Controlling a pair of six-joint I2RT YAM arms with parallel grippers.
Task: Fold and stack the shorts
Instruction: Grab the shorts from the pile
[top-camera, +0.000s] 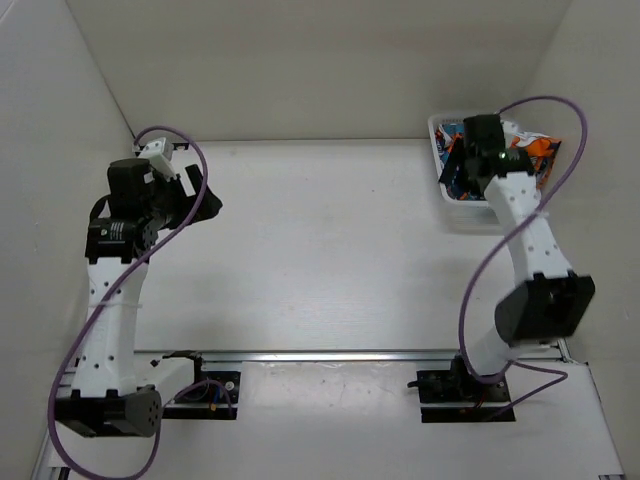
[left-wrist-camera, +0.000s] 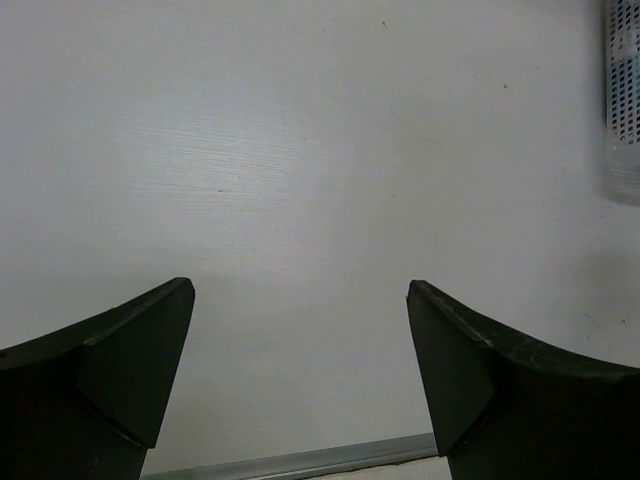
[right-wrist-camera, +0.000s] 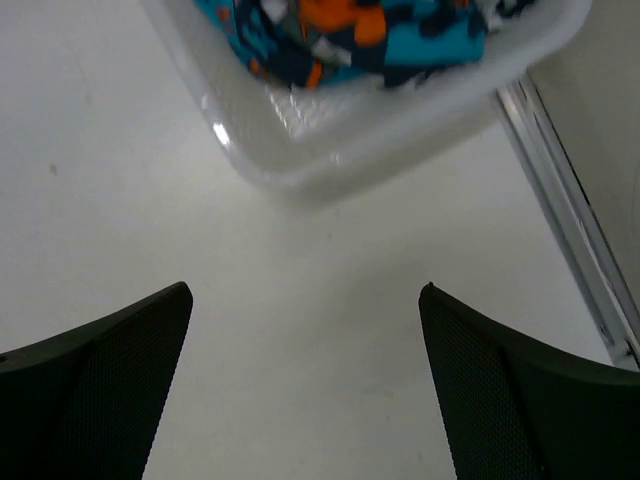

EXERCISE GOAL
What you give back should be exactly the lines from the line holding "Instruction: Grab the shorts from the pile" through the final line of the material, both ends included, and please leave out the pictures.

WRITTEN RESPONSE
Instruction: Grab the shorts from the pile
[top-camera, +0.000s] 
[left-wrist-camera, +0.000s] 
[right-wrist-camera, +0.000s] 

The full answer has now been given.